What the task asks
When you repeat the listing, keep every character as it is.

Information provided

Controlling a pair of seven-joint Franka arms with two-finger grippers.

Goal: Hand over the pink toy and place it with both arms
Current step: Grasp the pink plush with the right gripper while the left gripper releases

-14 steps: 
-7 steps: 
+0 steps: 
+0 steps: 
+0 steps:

Output of the exercise
Controlling a pair of seven-joint Franka arms with two-finger grippers.

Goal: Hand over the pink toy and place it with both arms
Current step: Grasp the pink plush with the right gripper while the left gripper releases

-14 steps: 
-7 steps: 
+0 steps: 
+0 steps: 
+0 steps:

The given output is complete.